What is required:
The records should be restated exactly from their first line through the line with "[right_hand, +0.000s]" in it.

*** Input Section Begins ***

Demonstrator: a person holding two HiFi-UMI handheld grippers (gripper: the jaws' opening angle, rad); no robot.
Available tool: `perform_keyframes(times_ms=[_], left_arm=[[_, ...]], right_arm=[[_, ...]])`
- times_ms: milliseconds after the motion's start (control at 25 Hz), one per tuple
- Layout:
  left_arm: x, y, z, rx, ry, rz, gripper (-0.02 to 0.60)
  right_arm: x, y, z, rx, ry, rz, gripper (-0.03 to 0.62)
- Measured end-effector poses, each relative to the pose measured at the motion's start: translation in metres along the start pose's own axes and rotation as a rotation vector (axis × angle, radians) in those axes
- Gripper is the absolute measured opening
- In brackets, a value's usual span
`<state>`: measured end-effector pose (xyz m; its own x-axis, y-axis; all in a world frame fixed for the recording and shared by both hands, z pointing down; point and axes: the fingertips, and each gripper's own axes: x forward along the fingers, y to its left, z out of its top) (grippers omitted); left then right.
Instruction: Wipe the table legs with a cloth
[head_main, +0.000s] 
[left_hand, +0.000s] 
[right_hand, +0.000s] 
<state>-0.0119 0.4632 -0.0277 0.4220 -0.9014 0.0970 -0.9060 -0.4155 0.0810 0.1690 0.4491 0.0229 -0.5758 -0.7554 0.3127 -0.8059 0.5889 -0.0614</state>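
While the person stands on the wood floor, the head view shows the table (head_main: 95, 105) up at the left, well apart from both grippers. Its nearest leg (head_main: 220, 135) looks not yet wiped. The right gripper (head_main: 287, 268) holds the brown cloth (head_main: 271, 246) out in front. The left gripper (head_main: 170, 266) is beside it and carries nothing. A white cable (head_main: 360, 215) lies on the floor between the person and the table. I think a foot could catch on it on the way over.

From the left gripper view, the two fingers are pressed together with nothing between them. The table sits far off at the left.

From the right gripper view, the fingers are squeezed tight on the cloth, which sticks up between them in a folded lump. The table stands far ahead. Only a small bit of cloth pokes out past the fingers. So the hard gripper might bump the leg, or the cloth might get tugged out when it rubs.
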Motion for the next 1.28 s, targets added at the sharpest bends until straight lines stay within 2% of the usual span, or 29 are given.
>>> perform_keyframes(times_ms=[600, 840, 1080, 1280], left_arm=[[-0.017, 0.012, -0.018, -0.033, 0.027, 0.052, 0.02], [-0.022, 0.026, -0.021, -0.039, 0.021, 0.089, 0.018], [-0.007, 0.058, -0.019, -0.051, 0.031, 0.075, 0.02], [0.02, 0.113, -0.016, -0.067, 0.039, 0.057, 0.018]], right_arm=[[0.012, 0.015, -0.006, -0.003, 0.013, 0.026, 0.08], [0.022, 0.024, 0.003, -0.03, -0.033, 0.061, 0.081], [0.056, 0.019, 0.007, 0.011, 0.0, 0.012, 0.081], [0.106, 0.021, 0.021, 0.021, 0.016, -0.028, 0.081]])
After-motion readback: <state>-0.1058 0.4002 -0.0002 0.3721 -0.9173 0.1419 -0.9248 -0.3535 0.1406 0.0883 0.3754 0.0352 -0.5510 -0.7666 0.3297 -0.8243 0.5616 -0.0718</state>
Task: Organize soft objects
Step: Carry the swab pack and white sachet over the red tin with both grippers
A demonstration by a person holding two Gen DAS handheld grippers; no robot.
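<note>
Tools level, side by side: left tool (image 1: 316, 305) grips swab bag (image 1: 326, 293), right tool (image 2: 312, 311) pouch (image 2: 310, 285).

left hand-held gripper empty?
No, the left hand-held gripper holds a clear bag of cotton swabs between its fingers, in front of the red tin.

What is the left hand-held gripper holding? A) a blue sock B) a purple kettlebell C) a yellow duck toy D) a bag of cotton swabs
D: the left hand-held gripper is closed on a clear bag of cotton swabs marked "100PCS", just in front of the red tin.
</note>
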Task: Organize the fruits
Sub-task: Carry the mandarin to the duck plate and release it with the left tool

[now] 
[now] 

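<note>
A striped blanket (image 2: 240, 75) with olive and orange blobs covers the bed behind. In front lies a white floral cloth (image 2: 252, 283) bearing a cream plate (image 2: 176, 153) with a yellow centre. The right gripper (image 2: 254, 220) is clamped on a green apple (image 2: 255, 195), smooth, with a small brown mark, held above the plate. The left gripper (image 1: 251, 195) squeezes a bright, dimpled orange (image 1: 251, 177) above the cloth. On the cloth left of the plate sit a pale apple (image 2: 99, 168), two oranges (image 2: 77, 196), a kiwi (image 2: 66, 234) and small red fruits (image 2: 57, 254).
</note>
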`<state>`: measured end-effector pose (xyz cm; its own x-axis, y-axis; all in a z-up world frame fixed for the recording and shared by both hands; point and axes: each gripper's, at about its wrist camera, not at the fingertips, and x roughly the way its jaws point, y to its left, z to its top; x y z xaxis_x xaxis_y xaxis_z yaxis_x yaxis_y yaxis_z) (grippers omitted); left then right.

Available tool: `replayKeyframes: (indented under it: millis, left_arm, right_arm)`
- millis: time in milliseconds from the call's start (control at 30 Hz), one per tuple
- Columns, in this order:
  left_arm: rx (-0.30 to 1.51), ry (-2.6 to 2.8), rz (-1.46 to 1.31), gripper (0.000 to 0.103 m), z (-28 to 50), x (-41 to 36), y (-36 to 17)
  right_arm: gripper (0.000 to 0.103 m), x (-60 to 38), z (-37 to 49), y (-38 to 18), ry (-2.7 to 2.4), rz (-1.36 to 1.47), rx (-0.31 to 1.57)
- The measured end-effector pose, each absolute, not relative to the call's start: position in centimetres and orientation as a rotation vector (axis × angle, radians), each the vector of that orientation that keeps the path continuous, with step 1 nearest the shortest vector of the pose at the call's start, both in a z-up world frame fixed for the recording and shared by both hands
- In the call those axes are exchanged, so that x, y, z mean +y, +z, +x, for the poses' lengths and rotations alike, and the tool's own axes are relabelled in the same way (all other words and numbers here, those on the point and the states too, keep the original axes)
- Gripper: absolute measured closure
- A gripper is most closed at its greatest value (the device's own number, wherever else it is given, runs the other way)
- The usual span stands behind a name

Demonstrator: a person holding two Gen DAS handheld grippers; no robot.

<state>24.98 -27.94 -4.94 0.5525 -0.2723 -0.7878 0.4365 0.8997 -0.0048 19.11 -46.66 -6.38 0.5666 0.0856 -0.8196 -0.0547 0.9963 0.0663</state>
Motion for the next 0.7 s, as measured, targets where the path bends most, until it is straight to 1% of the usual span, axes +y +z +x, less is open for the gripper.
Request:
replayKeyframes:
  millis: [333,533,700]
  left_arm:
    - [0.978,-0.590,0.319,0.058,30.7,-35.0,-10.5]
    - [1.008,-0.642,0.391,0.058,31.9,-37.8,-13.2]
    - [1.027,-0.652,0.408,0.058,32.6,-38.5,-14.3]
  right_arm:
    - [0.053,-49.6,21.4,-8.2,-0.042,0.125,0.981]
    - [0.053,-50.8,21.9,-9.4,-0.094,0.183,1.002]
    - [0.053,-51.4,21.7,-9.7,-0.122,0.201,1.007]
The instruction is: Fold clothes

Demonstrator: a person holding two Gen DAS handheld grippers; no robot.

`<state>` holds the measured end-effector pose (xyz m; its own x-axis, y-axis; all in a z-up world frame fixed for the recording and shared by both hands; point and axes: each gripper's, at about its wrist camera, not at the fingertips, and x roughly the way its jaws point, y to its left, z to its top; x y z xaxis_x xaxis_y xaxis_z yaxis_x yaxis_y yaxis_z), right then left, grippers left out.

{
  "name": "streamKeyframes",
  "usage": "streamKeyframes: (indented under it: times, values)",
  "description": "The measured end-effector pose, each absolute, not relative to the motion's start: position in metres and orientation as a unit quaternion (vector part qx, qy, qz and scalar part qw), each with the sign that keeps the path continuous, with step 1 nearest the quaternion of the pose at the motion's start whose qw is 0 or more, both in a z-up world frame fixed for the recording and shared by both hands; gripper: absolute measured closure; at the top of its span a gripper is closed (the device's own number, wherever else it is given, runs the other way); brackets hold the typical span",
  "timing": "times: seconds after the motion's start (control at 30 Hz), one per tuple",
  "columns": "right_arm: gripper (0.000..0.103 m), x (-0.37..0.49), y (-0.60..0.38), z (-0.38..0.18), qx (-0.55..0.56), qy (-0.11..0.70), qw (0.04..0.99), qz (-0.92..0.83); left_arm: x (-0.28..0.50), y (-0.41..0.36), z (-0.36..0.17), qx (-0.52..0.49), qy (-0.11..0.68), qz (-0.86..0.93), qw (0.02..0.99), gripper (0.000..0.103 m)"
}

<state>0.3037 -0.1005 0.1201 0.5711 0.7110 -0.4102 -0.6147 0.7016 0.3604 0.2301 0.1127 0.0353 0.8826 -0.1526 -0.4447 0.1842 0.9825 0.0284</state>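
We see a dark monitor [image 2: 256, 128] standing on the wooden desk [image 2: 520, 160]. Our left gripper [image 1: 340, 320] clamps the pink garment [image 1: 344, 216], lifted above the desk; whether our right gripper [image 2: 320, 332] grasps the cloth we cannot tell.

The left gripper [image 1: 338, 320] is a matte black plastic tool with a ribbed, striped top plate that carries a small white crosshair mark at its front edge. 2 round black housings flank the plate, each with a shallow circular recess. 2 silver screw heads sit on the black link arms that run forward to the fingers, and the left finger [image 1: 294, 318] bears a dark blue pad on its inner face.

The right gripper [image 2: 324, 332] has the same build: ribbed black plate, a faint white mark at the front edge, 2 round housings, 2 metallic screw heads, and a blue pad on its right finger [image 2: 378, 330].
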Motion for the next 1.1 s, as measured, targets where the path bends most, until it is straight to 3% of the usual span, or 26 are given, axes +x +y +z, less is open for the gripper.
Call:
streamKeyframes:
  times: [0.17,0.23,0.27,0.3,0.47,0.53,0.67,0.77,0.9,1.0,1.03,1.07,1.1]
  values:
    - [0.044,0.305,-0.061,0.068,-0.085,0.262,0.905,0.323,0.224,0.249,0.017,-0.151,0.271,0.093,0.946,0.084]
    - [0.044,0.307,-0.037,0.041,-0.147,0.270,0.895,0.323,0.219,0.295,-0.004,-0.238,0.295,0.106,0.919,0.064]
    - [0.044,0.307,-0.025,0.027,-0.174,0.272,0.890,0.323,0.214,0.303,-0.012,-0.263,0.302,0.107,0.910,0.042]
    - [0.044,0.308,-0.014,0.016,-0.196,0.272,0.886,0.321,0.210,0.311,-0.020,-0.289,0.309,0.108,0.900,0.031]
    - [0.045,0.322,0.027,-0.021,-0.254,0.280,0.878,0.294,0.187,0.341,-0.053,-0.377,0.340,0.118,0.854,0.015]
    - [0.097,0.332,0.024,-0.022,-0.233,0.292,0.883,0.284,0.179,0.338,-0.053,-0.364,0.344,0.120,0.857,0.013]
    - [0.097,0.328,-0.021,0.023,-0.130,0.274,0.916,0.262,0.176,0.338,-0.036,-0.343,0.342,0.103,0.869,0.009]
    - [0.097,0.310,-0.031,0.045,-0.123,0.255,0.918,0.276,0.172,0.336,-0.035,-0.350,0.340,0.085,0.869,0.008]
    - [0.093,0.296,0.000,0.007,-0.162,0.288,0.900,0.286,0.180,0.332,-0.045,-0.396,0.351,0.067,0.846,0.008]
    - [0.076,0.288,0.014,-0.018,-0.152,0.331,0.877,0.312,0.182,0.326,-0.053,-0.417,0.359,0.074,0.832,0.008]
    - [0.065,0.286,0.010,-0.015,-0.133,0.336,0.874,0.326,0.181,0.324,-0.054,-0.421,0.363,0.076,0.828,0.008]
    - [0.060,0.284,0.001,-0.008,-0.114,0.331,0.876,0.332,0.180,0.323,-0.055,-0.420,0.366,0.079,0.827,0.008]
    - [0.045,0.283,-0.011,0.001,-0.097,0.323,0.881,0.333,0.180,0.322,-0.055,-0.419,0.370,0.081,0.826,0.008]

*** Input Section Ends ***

Exercise answer:
Demonstrator: a person holding two HiFi-UMI handheld grippers (gripper: the jaws' opening angle, rad); no robot.
Available tool: `perform_keyframes(times_ms=[_], left_arm=[[_, ...]], right_arm=[[_, ...]])`
- times_ms: milliseconds after the motion's start (control at 25 Hz), one per tuple
- Layout:
  left_arm: x, y, z, rx, ry, rz, gripper (-0.02 to 0.60)
  right_arm: x, y, z, rx, ry, rz, gripper (-0.03 to 0.62)
- Measured end-effector poses, each relative to the pose measured at the motion's start: translation in metres along the start pose's own axes and rotation as a rotation vector (axis × angle, radians) in those axes
- Gripper is the absolute measured opening
- In brackets, a value's usual span
`<state>`: measured end-effector pose (xyz m; its own x-axis, y-axis; all in a world frame fixed for the recording and shared by both hands, z pointing down; point and axes: the fingertips, and each gripper's own axes: x forward along the fingers, y to its left, z out of its top) (grippers omitted); left then right.
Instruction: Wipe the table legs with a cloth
[head_main, +0.000s] 
[left_hand, +0.000s] 
[right_hand, +0.000s] 

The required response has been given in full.